TASK TO COMPLETE: All lines from the first line of the material up to and including the line with "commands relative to" must be copied exactly, and no others.

DATA SUPPLIED:
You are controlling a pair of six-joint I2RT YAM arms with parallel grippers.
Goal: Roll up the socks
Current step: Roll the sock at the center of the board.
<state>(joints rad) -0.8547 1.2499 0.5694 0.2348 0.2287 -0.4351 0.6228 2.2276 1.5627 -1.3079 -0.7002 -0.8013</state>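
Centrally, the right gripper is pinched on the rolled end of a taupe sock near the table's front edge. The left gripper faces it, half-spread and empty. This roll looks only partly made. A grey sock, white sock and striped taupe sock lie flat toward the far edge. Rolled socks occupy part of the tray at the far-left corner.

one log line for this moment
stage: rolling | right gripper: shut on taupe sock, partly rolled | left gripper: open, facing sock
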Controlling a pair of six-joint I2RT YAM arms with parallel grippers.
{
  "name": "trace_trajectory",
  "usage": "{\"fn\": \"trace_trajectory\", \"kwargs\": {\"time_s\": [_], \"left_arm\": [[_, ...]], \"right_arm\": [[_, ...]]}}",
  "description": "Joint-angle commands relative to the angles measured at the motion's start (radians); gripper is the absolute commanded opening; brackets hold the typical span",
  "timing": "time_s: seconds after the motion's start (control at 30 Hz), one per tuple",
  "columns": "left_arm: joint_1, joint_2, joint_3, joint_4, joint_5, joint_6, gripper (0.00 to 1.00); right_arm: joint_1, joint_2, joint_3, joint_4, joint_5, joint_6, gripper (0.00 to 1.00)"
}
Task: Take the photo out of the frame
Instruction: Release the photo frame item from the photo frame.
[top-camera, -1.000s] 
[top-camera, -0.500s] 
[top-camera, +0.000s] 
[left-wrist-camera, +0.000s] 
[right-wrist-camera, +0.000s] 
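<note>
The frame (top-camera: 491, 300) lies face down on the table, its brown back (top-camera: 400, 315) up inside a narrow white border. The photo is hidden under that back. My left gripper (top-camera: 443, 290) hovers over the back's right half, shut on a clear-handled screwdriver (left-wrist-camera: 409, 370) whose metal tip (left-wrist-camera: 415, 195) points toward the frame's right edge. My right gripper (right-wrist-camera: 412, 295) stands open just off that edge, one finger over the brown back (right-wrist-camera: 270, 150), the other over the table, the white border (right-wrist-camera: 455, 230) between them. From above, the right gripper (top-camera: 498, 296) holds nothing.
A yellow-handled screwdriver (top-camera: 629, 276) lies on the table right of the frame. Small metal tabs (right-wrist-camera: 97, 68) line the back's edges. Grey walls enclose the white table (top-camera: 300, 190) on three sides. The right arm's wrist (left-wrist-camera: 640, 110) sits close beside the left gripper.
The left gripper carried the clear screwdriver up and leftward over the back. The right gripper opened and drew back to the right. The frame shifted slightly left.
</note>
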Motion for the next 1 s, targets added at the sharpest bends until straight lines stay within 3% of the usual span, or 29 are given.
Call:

ANSWER SPACE:
You are controlling a pair of six-joint I2RT YAM arms with parallel grippers.
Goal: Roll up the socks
Current step: Roll the sock at the center of the board.
<state>(joints rad) -0.8547 1.2499 0.5694 0.2348 0.2287 -0.4351 0.6228 2.2276 1.5627 -1.3079 -0.7002 -0.8013</state>
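Centrally, the right gripper is pinched on the rolled end of a taupe sock near the table's front edge. The left gripper faces it, half-spread and empty. This roll looks only partly made. A grey sock, white sock and striped taupe sock lie flat toward the far edge. Rolled socks occupy part of the tray at the far-left corner.

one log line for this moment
stage: rolling | right gripper: shut on taupe sock, partly rolled | left gripper: open, facing sock
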Controlling a pair of six-joint I2RT YAM arms with parallel grippers.
{
  "name": "trace_trajectory",
  "usage": "{\"fn\": \"trace_trajectory\", \"kwargs\": {\"time_s\": [_], \"left_arm\": [[_, ...]], \"right_arm\": [[_, ...]]}}",
  "description": "Joint-angle commands relative to the angles measured at the motion's start (radians); gripper is the absolute commanded opening; brackets hold the typical span",

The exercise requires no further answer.